O
vice-prefeito de Goiânia, Agenor Mariano (PMDB), entrou com uma ação na Justiça
para pedir a prisão do prefeito Paulo Garcia (PT).
O pedido de
mandado de segurança alega que o gestor descumpriu uma decisão judicial de
nomear comissionados indicados pelo peemedebista para o seu gabinete de vice.

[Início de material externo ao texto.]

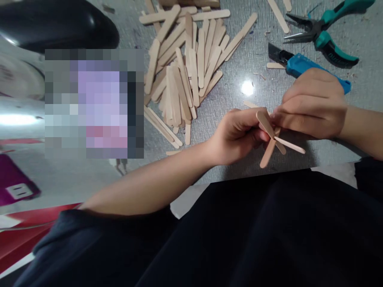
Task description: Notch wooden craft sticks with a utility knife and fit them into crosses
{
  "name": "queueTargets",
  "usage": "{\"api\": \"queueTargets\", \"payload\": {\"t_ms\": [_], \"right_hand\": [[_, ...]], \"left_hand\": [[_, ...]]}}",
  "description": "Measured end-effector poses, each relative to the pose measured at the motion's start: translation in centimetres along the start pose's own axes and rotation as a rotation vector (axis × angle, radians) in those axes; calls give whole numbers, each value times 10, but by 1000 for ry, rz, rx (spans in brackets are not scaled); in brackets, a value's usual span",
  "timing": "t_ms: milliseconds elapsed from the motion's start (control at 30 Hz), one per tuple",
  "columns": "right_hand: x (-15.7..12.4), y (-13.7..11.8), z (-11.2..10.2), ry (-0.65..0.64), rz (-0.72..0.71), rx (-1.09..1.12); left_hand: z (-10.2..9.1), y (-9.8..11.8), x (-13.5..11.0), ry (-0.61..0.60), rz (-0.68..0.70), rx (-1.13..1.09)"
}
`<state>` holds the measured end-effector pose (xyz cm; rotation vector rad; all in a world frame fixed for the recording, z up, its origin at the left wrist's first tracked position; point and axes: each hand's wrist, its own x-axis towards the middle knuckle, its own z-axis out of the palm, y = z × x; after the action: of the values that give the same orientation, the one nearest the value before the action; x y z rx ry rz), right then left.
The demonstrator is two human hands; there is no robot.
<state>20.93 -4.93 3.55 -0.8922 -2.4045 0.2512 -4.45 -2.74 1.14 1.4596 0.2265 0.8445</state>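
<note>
Several popsicle sticks (269, 152) cross one another in a star-like cluster, held over the near edge of the table. My left hand (239, 133) is closed around the cluster's left side, thumb along the top. From the right, my right hand (314, 105) pinches at the cluster's upper side, its fingers curled and close to the left fingertips. Where the sticks meet is partly hidden by the fingers. Just behind the right hand lies a blue utility knife (305, 65) with its dark blade pointing left.
A heap of loose popsicle sticks (191, 59) spreads over the grey table (236, 52). Green-handled long-nose pliers (317, 30) lie at the far right. At the left are a black rounded object (60, 24), a purple object with slots (18, 179) and a blurred-out patch.
</note>
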Motion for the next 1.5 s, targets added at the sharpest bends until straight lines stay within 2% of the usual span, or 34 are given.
{"api": "queueTargets", "payload": {"t_ms": [67,133,200,267,367,467,567,733,900,1067,1367,1500], "right_hand": [[0,2,4,122,-99,-72],[2,3,8,194,-126,-129],[5,1,7,255,-88,-157],[8,-4,3,308,10,-162],[9,-14,-7,170,129,-103],[8,-26,-11,56,129,-74],[7,-36,-7,53,161,-51],[8,-46,-4,-16,281,143],[7,-47,-3,38,265,224],[3,-44,0,11,236,203],[10,-47,-5,72,275,308],[7,-42,1,47,199,181]], "left_hand": [[2,-1,-1,44,7,-18],[4,-2,-3,89,5,1],[4,-4,-5,135,15,44],[2,-7,-7,179,48,85],[-1,-9,-6,251,112,138],[-2,-8,-4,263,107,180],[0,-5,-1,260,165,209],[3,-5,0,275,213,291],[5,-6,-2,280,166,294],[5,-2,-4,274,150,277],[4,3,-5,261,116,279],[5,5,-4,286,81,310]]}}
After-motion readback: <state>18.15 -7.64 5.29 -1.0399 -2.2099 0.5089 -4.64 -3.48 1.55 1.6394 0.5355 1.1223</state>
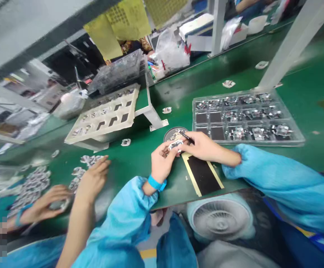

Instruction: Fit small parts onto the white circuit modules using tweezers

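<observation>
Silvery part (175, 144), green workbench (132, 162), yellow sheets (128, 20)

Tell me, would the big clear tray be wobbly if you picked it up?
The clear tray might flex a little, since it looks like thin plastic. It could tip rightward, where more small parts sit. Its divided layout might keep them from sliding.

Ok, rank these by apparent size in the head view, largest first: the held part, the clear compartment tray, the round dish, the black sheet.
1. Clear compartment tray
2. Black sheet
3. Round dish, partly hidden by the hands
4. Held part
</observation>
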`<state>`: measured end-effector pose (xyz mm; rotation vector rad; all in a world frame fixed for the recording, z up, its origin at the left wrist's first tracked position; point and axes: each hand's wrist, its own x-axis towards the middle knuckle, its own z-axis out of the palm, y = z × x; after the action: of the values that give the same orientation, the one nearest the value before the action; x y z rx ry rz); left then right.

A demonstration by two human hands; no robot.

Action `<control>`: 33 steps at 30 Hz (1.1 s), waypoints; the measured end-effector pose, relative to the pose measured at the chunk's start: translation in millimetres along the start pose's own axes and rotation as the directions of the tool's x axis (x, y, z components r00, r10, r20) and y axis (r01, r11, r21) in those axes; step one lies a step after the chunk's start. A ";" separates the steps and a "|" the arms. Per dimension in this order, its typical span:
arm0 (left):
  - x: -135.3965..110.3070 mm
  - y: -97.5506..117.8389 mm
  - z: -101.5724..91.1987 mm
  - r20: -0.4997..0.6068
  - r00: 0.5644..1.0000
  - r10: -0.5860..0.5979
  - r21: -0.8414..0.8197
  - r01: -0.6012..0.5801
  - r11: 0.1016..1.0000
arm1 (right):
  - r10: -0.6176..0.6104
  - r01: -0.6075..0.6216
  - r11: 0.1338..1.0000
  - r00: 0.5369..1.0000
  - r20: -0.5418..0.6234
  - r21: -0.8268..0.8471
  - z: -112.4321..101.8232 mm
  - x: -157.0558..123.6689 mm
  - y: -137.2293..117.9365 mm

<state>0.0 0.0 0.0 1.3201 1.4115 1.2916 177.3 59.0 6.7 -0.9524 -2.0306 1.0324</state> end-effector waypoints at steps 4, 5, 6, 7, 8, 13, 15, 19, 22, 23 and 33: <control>-4.0 2.7 -4.0 -0.014 0.992 0.127 0.141 -0.124 0.982 | -0.252 0.235 0.961 0.961 -0.110 -0.147 -9.8 -3.3 -0.8; -4.4 3.5 -4.9 -0.009 0.988 0.151 0.178 -0.147 0.973 | -0.315 0.296 0.943 0.941 -0.122 -0.153 -11.7 -3.5 -0.8; -4.5 4.3 -5.7 -0.004 0.985 0.171 0.209 -0.166 0.964 | -0.364 0.345 0.926 0.923 -0.125 -0.150 -13.6 -3.4 -0.7; -4.5 4.9 -6.4 0.002 0.982 0.186 0.237 -0.182 0.954 | -0.399 0.381 0.913 0.909 -0.121 -0.145 -15.6 -3.1 -0.5; -4.3 5.4 -7.0 0.008 0.980 0.199 0.260 -0.194 0.946 | -0.419 0.403 0.904 0.901 -0.110 -0.143 -18.0 -2.7 -0.4; -3.5 5.4 -9.5 0.029 0.965 0.261 0.354 -0.254 0.900 | -0.399 0.382 0.909 0.913 -0.086 -0.170 -30.9 -2.1 -1.9; -4.0 5.2 -10.0 0.045 0.953 0.300 0.398 -0.293 0.870 | -0.408 0.389 0.908 0.905 -0.115 -0.157 -31.4 -2.9 -2.8; -5.6 4.5 -10.2 0.075 0.929 0.362 0.465 -0.354 0.811 | -0.486 0.475 0.872 0.870 -0.085 -0.120 -21.4 -5.1 -1.2; -6.2 2.7 -10.5 0.074 0.920 0.384 0.496 -0.369 0.786 | -0.496 0.483 0.863 0.866 -0.062 -0.146 -12.9 -6.6 2.5; -6.2 1.9 -10.8 0.078 0.918 0.390 0.507 -0.373 0.777 | -0.493 0.478 0.863 0.867 -0.069 -0.164 -11.1 -7.0 3.8; -4.0 -2.0 -13.4 0.109 0.890 0.443 0.593 -0.416 0.690 | -0.497 0.474 0.858 0.863 -0.089 -0.197 -7.9 -7.7 7.3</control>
<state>-12.8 -5.8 -0.1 2.1805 1.6875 1.1917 189.9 58.7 2.5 -0.5194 -2.1094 0.5116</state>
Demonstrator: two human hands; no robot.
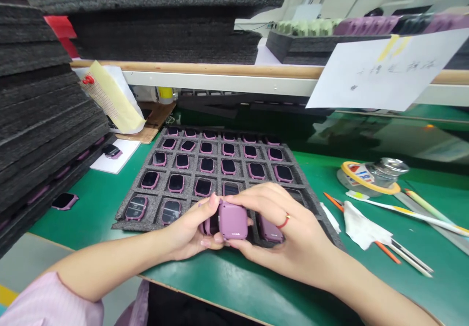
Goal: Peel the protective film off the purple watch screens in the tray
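Observation:
My left hand [190, 228] and my right hand [278, 223] both grip a pink smartwatch body [233, 220] from its sides, with its plain back facing up and its screen hidden. The hands hover over a grey foam tray [122, 224], which holds several pink smartwatches in square pockets, screens up. One pink watch [210, 226] sits just beneath my left fingers, and another [269, 229] lies just past my right palm. My hands partly hide the tray's near rows.
Tall stacks of dark foam trays [36, 96] rise at the left, beside a loose watch [65, 201] on the green bench mat [234, 287]. To the right lie a tape roll [370, 178], a white cloth [366, 224], and several pens and tools. A handwritten paper sign [384, 70] hangs ahead.

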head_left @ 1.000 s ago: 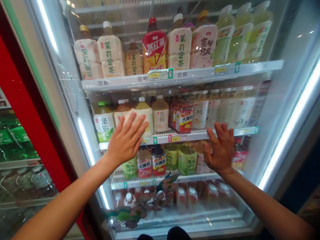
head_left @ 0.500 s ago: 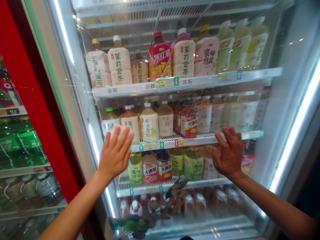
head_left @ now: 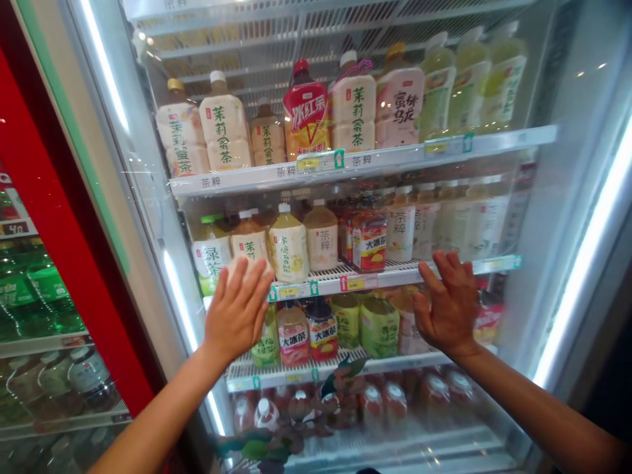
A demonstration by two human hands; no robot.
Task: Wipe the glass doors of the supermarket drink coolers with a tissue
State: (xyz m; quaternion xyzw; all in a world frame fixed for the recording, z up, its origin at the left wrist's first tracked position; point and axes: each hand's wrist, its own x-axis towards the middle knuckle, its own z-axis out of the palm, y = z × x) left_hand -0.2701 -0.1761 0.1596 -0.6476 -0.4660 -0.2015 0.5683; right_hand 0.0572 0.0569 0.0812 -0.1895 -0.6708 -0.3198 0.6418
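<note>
Left hand [head_left: 237,309] has drifted slightly right and lower since half a second ago, fingers straight, gripping nothing; right hand [head_left: 447,306] also empty, fingers bent. Both probably rest on the glass door [head_left: 395,444] before them; bottles [head_left: 289,247] stand behind, labels outward, presumably for reading.

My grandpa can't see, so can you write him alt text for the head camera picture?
A person's left hand and right hand are raised open, holding nothing, in front of a lit drinks fridge. Bottles of different colors stand in rows on its shelves.
</note>
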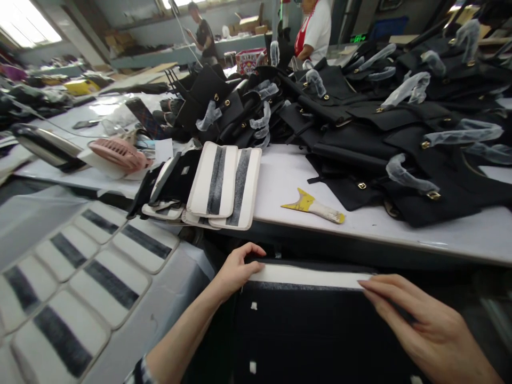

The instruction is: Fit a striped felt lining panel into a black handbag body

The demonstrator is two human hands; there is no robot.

Em nota, a Secretaria de Governo do município considera a ação “destemperada” e
motivada por “interesse próprio”.
A petição
foi protocolada na quinta-feira (2), no Fórum de capital, para ser enviada à 3ª
Vara dos Feitos da Fazenda Pública Municipal da Comarca de Goiânia. A briga
judicial teve início em dezembro do ano passado quando Agenor Mariano rompeu
politicamente com o prefeito, que, em seguida, exonerou os cinco servidores
comissionados que assessoravam o vice.
Na época, o
peemedebista ganhou uma ação na Justiça que pedia a recontratação dos
servidores. O prefeito Paulo Garcia recorreu e ganhou uma liminar, que chegou a
ter os efeitos suspensos temporariamente.
Em maio
deste ano, foi julgado improcedente o pedido do prefeito, que foi obrigado a
nomear cinco assessores ao vice. No entanto, Agenor alega que o gestor nomeou
pessoas que não haviam sido indicadas por ele.
A nota
divulgada pela prefeitura afirma que o processo foi aberto pelo vice-prefeito
“só por não ter tido seus comissionados nomeados para cargos na Prefeitura de
Goiânia”. Diz ainda que a prefeitura “cumpriu integralmente, e dentro do prazo,
a determinação da Justiça de nomear servidores para o gabinete do vice”.
O advogado
Robinson Pereira Guedes, que representa o vice-prefeito, reconhece que, após a
liminar, Paulo Garcia nomeou cinco servidores para o gabinete do vice, mas
questiona o fato de não terem sido os indicados por Agenor.
“Trata-se de
cargos de confiança, o vice-prefeito tem que ter gente em que confia para
trabalhar. Para se ter uma noção, antes da decisão da Justiça, ele ficou no
gabinete, sem nenhuma secretária para redigir um oficio, para atender um
telefonema. Depois, Garcia nomeou pessoas que não tinham sido indicadas pelo
Agenor. Por isso, pedimos a prisão, pelo descumprimento do que determinava a liminar”,
afirmou o advogado.
De acordo
com o a prefeitura, o quadro do gabinete do vice-prefeito foi preenchido por
pessoas “qualificadas indicadas anteriormente pelo PMDB, mesmo partido de
Agenor Mariano”.
A assessoria
de imprensa do Tribunal de Justiça informou ao G1 que o pedido protocolado pelo
vice-prefeito deve ser encaminhado para juíza Jussara Cristina Oliveira Louza,
mas até a publicação desta reportagem o processo ainda não havia chegado à
magistrada.
Rompimento
Agenor
Mariano anunciou o rompimento político com o prefeito Paulo Garcia no dia 18 de
dezembro do ano passado. Durante o anúncio, ele afirmou que se tratava de uma
decisão pessoal tomada por fatores como a insatisfação do cidadão com a atual
gestão e por não ser ouvido na tomada de decisões.
“Ela é, na
verdade, um copo que vem se enchendo ao longo dos últimos anos com a situação
calamitosa por qual vive a gestão do município de Goiânia. O cidadão hoje está
insatisfeito com a iluminação da sua rua, insatisfeito com o asfalto, com as
praças que estão mal cuidadas, com o lixo que não é recolhido. Essa somatória
de coisas requer que o mandatário, mesmo sendo situação, que era o meu caso até
o presente momento, tome uma posição”, disse o político após o anúncio.
Na época, o
prefeito Paulo Garcia não comentou as declarações do vice e, dias após o
anúncio, exonerou os funcionários comissionados lotados no gabinete de Agenor
Mariano. Segundo o advogado do vice-prefeito, a exoneração foi uma tentativa de
impedir o trabalho do agente.
“A gente
acredita que foi uma forma de impossibilitar ações do gabinete da
vice-prefeitura diante do conflito político entre os dois após o rompimento.
Agora, esperamos que a liminar que determinou que fossem nomeados os indicados
por Agenor seja amplamente e fielmente cumprida”, concluiu Robinson Guedes.